Feasibility of Green Network Deployment for Heterogeneous Networks
Green technology is a new term which is used to describe the energy efficient technologies. In the context of mobile communications industry, complying with the green technology strategy is a challenge. This is because of the tradeoff between the Quality of Service (QoS) provided and the total energy used in the transmission. Reducing the transmission energy may cause degradation in the QoS, more distinctively, in highly populated areas. This paper explores the possibility of achieving the green technology goal in planning and deployment of the HetNet mobile network with efficient network QoS. A decoupled two stage multi-objective genetic algorithm is developed to provide the network base station distribution that would satisfy both the network QoS and green network demands. In the first stage the algorithm estimates the base station parameters for more energy efficient HetNet deployment for optimum network coverage.

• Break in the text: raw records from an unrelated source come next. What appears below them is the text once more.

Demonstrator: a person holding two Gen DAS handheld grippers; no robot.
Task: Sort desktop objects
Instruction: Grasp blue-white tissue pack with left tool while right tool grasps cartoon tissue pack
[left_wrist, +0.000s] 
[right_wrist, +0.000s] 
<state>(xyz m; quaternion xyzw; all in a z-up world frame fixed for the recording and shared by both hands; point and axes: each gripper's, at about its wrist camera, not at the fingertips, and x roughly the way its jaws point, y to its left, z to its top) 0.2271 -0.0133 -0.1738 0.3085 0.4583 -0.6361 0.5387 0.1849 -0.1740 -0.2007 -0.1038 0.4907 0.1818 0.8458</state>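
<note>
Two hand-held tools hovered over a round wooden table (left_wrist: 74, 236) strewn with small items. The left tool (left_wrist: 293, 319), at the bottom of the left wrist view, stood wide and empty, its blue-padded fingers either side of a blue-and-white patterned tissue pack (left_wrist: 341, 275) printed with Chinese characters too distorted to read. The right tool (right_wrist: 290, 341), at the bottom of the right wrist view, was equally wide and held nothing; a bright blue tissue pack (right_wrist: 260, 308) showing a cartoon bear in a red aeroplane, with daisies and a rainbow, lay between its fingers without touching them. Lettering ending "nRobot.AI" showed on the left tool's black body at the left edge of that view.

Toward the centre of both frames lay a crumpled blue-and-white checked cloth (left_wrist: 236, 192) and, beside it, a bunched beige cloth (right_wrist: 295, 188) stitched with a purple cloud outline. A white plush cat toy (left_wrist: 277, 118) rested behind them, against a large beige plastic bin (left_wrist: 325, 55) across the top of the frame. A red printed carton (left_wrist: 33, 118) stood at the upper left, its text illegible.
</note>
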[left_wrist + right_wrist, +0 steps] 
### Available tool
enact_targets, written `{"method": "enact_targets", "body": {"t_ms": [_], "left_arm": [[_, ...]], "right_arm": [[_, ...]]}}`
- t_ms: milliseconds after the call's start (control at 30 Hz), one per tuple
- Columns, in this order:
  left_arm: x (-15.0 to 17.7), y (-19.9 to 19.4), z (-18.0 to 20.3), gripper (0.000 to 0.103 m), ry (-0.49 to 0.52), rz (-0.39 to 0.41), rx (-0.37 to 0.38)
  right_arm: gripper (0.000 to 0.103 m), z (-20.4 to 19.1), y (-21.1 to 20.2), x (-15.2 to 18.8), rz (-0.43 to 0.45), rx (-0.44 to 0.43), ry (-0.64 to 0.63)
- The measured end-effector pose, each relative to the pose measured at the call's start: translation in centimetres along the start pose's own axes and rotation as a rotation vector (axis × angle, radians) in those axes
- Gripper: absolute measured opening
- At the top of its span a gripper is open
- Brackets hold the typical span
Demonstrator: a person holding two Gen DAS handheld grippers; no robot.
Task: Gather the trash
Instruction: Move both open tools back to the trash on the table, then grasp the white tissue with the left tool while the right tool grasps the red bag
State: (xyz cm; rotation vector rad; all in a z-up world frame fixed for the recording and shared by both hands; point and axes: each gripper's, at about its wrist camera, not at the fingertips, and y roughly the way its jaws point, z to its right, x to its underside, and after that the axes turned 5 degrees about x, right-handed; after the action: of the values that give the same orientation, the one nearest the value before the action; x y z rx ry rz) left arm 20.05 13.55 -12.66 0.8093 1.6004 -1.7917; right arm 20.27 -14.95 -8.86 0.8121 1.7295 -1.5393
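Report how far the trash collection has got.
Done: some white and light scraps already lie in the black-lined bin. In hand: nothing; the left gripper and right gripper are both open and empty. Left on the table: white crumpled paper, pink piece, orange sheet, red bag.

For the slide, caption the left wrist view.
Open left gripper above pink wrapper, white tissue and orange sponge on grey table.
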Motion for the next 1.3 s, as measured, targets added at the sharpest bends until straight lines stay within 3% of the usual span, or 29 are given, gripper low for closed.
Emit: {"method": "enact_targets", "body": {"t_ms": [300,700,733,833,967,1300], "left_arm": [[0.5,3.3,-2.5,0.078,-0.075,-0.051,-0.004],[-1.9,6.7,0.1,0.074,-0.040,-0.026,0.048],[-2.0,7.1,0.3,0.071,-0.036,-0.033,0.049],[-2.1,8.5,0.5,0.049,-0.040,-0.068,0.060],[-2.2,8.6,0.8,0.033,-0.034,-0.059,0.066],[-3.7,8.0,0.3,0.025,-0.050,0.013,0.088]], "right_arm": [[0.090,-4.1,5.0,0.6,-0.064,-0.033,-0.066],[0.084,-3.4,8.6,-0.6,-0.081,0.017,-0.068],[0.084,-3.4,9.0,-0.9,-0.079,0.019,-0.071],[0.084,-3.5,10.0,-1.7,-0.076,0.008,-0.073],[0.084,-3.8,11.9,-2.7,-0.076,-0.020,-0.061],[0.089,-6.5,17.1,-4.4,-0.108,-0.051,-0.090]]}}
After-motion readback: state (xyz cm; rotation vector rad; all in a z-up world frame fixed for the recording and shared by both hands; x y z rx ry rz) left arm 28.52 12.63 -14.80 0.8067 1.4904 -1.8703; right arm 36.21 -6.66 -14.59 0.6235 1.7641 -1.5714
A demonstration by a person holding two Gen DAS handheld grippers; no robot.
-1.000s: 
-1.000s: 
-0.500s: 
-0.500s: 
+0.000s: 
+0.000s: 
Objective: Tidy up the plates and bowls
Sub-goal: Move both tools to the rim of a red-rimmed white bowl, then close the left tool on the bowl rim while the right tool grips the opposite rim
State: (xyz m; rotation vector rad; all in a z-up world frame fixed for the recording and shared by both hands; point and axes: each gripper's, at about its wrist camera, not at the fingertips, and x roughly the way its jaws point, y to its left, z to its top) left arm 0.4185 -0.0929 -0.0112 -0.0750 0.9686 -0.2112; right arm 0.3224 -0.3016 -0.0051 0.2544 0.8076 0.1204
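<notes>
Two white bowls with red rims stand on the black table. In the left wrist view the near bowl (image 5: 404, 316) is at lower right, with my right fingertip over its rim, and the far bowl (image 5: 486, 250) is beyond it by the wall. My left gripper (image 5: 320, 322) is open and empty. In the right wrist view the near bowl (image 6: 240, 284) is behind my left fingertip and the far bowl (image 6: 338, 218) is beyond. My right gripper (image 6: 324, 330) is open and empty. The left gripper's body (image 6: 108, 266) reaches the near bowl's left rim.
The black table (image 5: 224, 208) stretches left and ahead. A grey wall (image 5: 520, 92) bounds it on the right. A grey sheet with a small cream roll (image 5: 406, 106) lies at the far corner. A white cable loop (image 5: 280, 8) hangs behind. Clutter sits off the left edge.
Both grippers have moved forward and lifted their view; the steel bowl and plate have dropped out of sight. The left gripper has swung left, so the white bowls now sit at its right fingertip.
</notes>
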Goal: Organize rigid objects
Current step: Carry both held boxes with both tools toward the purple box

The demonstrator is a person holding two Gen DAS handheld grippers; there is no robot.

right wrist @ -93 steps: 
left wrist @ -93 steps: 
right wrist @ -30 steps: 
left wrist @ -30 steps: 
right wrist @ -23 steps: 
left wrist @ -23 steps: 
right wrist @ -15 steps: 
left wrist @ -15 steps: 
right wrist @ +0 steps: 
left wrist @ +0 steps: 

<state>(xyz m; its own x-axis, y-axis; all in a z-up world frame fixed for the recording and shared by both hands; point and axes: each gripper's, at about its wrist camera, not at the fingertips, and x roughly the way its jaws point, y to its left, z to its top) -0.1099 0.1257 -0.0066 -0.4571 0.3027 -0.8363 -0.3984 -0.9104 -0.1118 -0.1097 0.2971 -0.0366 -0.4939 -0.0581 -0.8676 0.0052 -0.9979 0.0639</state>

The initial base station candidate locations are provided by a network operator in Kuala Lumpu, Malaysia. The second stage of the developed algorithm selects the number and location of RS associated with each base station optimized in the first stage to improve the network capacity. To optimize the network power, a novel arrival rate based HetNet total power consumption model is derived to investigate the parameters that affect the network power expenditure. Results show that a remarkable energy saving of about 40 % of the operator transmission power could be achieved with full network coverage. The addition of RS associated with each base station would greatly improve network capacity on the expense of its power expenditure. The relative RS to base station capacity plays major rule in reducing HetNet power expenditure.